Commissioner Of Income-Tax vs Eastern Spinning Mills And Industries ... on 27 November, 1992

Equivalent citations: [1994]207ITR951(CAL)

JUDGMENT
 

Ajit K. Sengupta, J.
 

1. In this reference under Section 256(1) of the Income-tax Act, 1961, the Tribunal has referred the following common question of law for the assessment years 1982-83 and 1983-84 :

"Whether, on the facts and in the circumstances of the case, the Tribunal was justified in law in holding that the cessation of liabilities of Rs. 61,041 and Rs. 47,260 were not income assessable under Section 41(1) of the Income-tax Act, 1961, respectively in the assessment for the assessment years 1982-83 and 1983-84 ?"

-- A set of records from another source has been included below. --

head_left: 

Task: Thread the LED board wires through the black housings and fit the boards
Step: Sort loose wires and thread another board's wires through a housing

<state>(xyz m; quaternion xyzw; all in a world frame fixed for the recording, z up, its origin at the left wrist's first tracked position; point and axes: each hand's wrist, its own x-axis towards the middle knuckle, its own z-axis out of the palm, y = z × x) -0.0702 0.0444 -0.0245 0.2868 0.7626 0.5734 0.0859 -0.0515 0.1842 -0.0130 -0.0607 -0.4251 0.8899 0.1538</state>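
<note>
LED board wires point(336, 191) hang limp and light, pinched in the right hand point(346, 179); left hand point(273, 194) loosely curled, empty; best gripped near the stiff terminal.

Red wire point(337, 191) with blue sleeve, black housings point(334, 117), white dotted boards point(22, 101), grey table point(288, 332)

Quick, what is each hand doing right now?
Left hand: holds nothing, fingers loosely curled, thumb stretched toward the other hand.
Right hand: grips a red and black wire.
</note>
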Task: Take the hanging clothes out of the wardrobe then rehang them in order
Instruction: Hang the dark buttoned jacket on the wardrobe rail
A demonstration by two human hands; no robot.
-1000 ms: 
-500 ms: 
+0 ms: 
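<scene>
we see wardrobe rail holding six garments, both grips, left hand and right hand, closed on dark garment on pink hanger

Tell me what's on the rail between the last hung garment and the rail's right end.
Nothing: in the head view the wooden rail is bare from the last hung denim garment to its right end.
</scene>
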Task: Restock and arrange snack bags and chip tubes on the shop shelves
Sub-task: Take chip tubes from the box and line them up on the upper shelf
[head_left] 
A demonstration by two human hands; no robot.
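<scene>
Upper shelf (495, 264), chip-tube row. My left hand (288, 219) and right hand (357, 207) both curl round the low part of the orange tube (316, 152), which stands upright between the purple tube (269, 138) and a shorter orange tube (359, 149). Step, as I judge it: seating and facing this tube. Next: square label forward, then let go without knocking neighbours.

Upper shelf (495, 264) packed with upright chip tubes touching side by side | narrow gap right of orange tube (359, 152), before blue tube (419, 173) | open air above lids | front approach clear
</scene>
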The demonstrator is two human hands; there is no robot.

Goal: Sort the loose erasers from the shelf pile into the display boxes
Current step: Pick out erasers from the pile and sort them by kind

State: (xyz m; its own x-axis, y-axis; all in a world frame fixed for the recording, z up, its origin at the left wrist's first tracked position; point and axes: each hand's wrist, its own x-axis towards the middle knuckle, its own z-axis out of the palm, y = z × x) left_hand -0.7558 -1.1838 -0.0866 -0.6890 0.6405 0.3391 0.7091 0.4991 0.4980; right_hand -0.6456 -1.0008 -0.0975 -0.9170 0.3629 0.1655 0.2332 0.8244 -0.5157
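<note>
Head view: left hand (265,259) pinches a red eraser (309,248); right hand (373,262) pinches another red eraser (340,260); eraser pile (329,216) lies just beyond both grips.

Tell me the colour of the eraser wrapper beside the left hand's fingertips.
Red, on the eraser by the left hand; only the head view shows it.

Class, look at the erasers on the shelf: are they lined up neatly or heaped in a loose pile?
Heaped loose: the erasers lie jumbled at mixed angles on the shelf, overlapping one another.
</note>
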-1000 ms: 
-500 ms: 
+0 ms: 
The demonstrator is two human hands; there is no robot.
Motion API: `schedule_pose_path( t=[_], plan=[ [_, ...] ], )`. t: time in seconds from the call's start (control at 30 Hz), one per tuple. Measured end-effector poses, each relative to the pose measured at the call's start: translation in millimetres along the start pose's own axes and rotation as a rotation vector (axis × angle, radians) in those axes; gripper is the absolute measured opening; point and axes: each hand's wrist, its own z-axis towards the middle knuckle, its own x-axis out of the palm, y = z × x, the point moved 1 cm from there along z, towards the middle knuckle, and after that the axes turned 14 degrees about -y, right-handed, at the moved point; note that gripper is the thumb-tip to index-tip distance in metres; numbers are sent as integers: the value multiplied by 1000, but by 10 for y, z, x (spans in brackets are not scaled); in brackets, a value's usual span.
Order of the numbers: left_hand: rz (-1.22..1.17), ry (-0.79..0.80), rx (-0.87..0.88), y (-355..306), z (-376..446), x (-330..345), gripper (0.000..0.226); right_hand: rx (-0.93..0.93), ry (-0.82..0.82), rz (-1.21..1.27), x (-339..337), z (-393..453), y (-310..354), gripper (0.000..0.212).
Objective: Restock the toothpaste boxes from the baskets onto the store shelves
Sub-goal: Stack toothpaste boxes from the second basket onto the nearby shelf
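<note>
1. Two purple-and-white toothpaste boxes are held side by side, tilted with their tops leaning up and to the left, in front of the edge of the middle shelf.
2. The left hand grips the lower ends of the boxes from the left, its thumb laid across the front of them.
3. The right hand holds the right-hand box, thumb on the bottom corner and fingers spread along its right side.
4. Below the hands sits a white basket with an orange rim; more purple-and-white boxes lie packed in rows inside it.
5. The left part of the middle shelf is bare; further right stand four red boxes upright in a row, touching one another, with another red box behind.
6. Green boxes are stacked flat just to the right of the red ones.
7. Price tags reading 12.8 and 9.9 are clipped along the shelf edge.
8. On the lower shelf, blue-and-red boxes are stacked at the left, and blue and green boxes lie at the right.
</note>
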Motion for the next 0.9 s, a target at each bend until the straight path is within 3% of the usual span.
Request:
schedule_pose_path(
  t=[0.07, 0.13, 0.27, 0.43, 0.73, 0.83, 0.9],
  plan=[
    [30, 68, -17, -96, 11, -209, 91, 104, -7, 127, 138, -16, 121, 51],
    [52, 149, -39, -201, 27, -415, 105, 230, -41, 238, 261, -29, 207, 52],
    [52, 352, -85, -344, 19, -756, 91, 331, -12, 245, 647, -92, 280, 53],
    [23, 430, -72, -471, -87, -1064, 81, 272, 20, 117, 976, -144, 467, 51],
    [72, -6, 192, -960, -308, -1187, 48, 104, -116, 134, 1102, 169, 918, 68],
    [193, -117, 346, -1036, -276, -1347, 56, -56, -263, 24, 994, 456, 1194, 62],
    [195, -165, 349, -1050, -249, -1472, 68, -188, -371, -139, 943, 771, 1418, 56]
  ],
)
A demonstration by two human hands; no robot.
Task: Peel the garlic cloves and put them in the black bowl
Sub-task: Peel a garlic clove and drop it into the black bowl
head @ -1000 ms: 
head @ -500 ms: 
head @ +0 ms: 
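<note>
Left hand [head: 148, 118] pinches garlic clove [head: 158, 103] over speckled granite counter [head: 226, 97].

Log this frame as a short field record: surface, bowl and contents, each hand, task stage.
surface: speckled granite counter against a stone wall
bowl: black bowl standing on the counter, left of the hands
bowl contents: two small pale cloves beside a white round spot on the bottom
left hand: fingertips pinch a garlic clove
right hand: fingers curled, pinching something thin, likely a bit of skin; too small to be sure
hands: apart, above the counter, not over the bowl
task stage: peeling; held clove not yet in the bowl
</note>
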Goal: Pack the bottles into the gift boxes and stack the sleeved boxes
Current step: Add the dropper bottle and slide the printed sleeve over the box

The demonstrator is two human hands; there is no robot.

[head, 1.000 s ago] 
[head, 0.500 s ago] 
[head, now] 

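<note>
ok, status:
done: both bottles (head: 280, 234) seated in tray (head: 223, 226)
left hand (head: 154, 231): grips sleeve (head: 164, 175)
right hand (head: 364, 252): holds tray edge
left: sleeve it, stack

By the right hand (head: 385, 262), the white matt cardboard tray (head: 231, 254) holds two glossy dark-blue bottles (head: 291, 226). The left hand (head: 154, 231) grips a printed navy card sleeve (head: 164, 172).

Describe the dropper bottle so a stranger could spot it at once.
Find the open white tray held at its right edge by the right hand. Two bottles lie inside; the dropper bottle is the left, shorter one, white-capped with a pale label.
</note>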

2. Shortly stated, the facts are that the assessee, a resident company, during the accounting year ending on June 30, 1981, being the relevant assessment year 1982-83, wrote back to its profit and loss account an aggregate sum of Rs. 88,010 representing unpaid and unclaimed bonus, A similar amount for the accounting year ending June 30, 1982, relevant to the assessment year 1983-84 is Rs. 2,25,600. The liabilities were written back as they were no longer considered necessary to be carried as liabilities. The Assessing Officer brought the amounts to tax on the ground that, by conduct, the assessee has disowned having any obligation with regard to the said liabilities. The Commissioner of Income-tax (Appeals), however, excluded the liabilities written back for both the years on the ground that the liabilities, though barred by limitation of time under the Limitation Act, does not become extinguished by the unilateral act of the assessee. The Department carried the matter before the Tribunal in second appeal. The Tribunal upheld the order of the Commissioner of Income-tax (Appeals) holding that the mere act of writing back unclaimed liabilities cannot attract Section 41(1) as the assessee's unilateral act does not result in the cessation of the liabilities. In coming to this conclusion, the Tribunal followed its earlier order in Income-tax Appeal No. 395/(Cal) of 1985 in the assessee's own case relating to the assessment year 1979-80.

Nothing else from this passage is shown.